SEC EDGAR API in Python#

by Michael T. Moen

The U.S. Securities and Exchange Commission (SEC) allows free public access to documents filed by publicly traded companies in the Electronic Data Gathering, Analysis, and Retrieval (EDGAR) system.

Please see the following resources for more information on API usage:

NOTE: Please see access details and rate limit requests for this API in the official documentation.

These recipe examples were tested on February 17, 2026.

Setup#

Import Libraries#

The following external libraries need to be installed into your environment to run the code examples in this tutorial:

We import the libraries used in this tutorial below:

from dotenv import load_dotenv
from math import log10
import matplotlib.pyplot as plt
import os
from pprint import pprint
import requests

Import User Agent#

An user agent is required to access the SEC EDGAR API.

We keep our user agent in a .env file and use the dotenv library to access it. If you would like to use this method, create a .env file and add the following line to it:

SEC_EDGAR_USER_AGENT="Institution, email@domain.com"
load_dotenv()
try:
    HEADERS = {'User-Agent': os.environ["SEC_EDGAR_USER_AGENT"]}
except KeyError:
    print("User-Agent not found. Please set 'SEC_EDGAR_USER_AGENT' in your .env file.")
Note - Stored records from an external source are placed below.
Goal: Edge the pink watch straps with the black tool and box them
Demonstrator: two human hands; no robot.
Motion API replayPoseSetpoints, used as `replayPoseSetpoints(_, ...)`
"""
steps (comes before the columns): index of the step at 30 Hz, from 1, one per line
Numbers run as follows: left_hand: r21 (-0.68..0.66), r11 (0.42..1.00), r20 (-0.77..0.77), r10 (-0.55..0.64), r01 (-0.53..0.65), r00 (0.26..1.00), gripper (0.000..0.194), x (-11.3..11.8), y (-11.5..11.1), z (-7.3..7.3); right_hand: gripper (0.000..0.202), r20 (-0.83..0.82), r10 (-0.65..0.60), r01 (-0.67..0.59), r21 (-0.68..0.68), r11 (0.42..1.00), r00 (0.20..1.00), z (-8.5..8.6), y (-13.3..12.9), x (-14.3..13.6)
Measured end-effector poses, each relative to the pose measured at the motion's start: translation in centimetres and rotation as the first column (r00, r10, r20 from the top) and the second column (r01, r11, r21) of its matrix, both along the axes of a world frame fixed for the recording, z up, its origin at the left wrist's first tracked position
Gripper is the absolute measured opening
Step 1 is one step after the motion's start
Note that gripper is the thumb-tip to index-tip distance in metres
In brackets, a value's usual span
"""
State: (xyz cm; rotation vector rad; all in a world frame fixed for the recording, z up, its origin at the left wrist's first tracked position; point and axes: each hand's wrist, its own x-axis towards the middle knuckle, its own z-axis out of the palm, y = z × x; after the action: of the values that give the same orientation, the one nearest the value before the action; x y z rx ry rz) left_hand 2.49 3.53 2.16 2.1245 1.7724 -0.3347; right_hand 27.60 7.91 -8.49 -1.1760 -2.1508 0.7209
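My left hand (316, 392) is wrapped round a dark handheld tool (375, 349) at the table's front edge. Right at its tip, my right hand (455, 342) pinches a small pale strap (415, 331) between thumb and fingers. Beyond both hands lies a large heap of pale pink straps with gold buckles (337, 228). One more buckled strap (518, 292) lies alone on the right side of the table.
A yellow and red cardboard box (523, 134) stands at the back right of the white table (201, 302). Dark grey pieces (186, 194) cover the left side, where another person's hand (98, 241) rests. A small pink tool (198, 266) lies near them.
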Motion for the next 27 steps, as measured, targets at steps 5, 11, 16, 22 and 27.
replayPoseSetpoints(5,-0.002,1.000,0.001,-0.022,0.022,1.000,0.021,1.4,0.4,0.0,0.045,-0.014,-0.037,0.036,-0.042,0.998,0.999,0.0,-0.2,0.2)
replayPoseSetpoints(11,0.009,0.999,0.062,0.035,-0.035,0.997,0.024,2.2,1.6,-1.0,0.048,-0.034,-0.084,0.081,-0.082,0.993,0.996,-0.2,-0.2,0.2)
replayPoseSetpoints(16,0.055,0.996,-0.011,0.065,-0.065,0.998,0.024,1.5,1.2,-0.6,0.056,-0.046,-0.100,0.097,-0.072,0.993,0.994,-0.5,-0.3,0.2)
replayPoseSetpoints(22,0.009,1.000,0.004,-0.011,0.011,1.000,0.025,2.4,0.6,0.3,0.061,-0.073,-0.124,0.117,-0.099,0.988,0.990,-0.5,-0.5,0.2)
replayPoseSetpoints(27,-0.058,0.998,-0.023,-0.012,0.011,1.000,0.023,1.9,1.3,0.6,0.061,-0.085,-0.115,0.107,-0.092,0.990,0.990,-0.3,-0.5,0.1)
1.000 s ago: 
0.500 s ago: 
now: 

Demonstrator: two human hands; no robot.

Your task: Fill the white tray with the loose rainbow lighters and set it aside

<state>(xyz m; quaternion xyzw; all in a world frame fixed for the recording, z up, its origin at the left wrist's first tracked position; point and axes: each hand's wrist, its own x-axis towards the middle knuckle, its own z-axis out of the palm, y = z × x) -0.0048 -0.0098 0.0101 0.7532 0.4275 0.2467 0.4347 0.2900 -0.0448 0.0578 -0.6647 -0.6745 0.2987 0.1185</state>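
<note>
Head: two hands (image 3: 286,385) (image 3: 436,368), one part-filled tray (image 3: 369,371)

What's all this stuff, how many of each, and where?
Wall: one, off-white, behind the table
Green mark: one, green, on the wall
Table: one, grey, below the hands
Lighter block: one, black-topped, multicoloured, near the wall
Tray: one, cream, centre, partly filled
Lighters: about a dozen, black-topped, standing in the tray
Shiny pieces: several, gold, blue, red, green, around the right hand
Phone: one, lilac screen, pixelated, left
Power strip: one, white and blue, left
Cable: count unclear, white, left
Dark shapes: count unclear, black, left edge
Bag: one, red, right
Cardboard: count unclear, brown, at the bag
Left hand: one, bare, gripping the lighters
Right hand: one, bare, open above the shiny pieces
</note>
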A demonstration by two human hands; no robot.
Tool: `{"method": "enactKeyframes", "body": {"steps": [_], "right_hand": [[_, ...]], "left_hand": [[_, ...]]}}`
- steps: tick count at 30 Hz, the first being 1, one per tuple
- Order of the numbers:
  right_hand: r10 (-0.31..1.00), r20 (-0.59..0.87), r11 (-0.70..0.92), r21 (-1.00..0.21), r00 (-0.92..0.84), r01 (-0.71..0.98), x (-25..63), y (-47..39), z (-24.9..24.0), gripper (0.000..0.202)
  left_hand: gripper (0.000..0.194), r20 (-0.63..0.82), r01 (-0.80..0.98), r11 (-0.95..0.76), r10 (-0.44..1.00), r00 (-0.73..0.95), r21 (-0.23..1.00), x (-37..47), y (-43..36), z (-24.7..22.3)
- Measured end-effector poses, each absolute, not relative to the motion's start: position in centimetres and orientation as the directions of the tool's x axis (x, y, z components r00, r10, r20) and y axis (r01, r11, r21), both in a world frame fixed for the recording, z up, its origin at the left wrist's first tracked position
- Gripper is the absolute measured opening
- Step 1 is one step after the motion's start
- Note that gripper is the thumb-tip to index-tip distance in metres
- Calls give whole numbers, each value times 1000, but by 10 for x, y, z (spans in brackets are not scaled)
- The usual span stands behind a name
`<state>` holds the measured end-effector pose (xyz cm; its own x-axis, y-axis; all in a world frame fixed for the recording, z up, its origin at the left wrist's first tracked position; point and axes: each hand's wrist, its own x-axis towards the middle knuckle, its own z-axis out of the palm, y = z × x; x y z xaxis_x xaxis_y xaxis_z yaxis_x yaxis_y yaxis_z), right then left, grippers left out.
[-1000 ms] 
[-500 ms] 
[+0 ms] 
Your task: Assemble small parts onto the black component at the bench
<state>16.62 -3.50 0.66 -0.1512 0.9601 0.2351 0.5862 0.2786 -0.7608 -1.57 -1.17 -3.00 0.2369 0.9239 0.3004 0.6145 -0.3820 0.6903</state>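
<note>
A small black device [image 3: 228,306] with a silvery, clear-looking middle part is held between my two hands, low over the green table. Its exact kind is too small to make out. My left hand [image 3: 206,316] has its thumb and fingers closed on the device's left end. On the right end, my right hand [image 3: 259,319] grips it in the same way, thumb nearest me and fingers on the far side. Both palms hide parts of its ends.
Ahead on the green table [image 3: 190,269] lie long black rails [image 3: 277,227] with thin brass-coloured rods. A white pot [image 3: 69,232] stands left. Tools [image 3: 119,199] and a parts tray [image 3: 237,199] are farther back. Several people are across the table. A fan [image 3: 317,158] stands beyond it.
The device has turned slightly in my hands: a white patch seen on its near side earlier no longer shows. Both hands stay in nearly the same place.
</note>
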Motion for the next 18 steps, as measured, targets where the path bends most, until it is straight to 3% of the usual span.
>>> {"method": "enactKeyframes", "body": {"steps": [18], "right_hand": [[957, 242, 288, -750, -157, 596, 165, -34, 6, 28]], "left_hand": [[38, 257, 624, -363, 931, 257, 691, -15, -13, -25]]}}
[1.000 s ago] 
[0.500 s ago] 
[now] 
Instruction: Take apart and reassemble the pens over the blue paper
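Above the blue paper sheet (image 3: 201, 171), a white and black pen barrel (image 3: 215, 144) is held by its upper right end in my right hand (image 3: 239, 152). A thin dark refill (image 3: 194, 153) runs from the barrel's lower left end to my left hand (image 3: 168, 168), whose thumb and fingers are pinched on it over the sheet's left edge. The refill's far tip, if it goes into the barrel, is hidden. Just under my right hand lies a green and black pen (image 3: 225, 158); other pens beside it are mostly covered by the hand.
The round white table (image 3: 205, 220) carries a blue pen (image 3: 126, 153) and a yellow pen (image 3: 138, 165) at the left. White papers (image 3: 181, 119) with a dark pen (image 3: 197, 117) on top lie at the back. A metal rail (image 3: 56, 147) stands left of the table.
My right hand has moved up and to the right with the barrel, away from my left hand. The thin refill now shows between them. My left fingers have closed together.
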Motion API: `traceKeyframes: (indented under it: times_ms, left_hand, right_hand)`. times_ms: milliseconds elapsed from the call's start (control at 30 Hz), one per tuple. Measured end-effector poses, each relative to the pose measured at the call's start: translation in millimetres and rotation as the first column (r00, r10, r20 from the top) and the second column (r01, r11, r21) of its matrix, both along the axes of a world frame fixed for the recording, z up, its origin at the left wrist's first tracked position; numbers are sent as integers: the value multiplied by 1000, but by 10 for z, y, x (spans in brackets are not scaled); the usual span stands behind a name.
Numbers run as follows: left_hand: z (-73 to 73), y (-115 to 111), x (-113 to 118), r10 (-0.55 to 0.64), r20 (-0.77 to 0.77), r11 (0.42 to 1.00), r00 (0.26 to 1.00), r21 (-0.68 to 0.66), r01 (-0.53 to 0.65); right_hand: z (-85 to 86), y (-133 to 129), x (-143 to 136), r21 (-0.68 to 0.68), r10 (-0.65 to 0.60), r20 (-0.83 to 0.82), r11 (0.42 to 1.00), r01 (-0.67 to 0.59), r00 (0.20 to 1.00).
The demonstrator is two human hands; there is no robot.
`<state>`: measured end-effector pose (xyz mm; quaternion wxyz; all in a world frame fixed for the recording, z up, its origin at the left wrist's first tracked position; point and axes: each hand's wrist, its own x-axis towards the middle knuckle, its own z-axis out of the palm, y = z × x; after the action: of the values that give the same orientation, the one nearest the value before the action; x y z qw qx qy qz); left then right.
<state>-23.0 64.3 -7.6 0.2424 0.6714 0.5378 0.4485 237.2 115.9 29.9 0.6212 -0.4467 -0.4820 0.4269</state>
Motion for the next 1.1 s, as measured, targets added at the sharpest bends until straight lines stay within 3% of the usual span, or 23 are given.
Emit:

SEC EDGAR Data Installation#

In addition to the publicly available API, SEC EDGAR data can also be access via a bulk data download, which is compiled nightly. This approach is advantageous when working with large datasets, since it does not require making many individual API calls. However, it requires about 15 GB of storage to install and is more difficult to keep up to date.

To access this data, download the companyfacts.zip file under the ‘Bulk data’ heading at the bottom of the SEC EDGAR documentation.

1. Obtaining Marketing Expenses for Amazon#

To access the data from an individual company, we must first obtain its Central Index Key (CIK) value. These values can be obtained by searching for a company here. Alternatively, you can find a list of all companies and their CIK value here.

For this section of the guide, we’ll use Amazon (AMZN) as an example, which has a CIK of 0001018724.

With this CIK, we can now build a URL for the /companyfacts/ endpoint:

BASE_URL = "https://data.sec.gov/api/xbrl/"
endpoint = "companyfacts/"
cik = "0001018724"  # CIK for Amazon

# Make the API request
response = requests.get(f"{BASE_URL}{endpoint}CIK{cik}.json", headers=HEADERS)

# Status code 200 indicates success
response.status_code
200
# Extract data from the response
data = response.json()

# Print the structure of the data
pprint(data, depth=2)
{'cik': 1018724,
 'entityName': 'AMAZON.COM, INC.',
 'facts': {'dei': {...}, 'us-gaap': {...}}}
# Explore some of the categories in the data
list(data["facts"]["us-gaap"].keys())[:10]
['AccountsPayable',
 'AccountsPayableCurrent',
 'AccountsReceivableNetCurrent',
 'AccruedLiabilities',
 'AccruedLiabilitiesCurrent',
 'AccruedLiabilitiesForUnredeeemedGiftCards',
 'AccumulatedDepreciationDepletionAndAmortizationPropertyPlantAndEquipment',
 'AccumulatedOtherComprehensiveIncomeLossAvailableForSaleSecuritiesAdjustmentNetOfTax',
 'AccumulatedOtherComprehensiveIncomeLossForeignCurrencyTranslationAdjustmentNetOfTax',
 'AccumulatedOtherComprehensiveIncomeLossNetOfTax']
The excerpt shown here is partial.